2017 | OriginalPaper | Chapter
7. Character and Voice
Published in:
A Writer's Craft
Abstract
In the previous three chapters, our discussion of writing has primarily focused on place: where you go for inspiration. Writers may draw on their experience of the world around them, they may draw on memory, or they may draw on their dreams and imagination, yet for many writers this may not be enough or it may not be where they go first. Often, writers say that a story or poem begins, not with the plot or with the setting, but with a character. Once the writer knows who he or she is going to write about, then the other things begin to fall into place. Other writers start with a place and only then begin to populate it with one or more characters.
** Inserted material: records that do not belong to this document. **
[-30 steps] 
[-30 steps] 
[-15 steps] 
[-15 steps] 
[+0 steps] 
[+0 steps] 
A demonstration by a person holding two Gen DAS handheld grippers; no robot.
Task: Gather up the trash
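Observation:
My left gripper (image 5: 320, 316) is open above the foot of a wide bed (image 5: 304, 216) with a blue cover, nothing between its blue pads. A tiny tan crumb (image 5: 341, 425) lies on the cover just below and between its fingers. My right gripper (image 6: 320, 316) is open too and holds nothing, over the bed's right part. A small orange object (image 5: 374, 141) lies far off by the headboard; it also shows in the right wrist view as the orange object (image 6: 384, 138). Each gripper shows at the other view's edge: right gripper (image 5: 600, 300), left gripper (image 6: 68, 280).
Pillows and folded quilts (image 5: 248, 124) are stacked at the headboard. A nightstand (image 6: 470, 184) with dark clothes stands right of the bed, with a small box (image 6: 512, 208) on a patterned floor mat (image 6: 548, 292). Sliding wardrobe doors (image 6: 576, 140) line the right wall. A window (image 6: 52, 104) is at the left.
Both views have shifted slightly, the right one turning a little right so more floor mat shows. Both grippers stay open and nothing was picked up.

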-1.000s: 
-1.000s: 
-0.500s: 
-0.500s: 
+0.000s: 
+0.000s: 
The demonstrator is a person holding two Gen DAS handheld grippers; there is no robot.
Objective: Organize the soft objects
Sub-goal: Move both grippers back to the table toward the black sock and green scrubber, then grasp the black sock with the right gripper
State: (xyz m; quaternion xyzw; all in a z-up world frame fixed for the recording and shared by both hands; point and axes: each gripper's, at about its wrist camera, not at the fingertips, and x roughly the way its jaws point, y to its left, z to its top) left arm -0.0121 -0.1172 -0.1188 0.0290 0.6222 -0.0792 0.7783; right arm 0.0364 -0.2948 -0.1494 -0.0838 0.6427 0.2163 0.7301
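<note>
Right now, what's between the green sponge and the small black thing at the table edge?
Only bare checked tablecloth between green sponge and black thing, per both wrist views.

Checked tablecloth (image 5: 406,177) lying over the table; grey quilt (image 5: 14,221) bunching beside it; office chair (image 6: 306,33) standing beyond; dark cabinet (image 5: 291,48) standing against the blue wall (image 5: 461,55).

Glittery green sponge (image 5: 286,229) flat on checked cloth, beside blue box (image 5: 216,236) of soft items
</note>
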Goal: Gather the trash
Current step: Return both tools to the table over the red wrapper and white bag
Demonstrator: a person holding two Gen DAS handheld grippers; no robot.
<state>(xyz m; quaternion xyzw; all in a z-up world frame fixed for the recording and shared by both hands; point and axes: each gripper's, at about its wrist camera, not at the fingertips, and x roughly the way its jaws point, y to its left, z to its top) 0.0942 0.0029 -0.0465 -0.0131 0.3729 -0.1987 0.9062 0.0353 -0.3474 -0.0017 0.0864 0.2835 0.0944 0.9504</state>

And occasionally a writer will know what is going to happen before knowing where and to whom it will happen. As with so many issues in writing, there is no one right way to do it. There is no right order to write in. But one thing is true: whether the characters emerge first or whether they emerge later in the process, compelling characters are essential to most good writing. Naturally, we expect characters in fiction and drama. We also expect them in some forms of nonfiction, such as in autobiography or docudrama. We may not expect them as much in the personal essay or in a poem, where the use of character is often much more subtle and minimal. Perhaps there is only a word or an image that gets at the character in a poem or even in flash fiction. Yet often, if not always, the writing arises out of a sense of character, even if the character is a persona of the writer.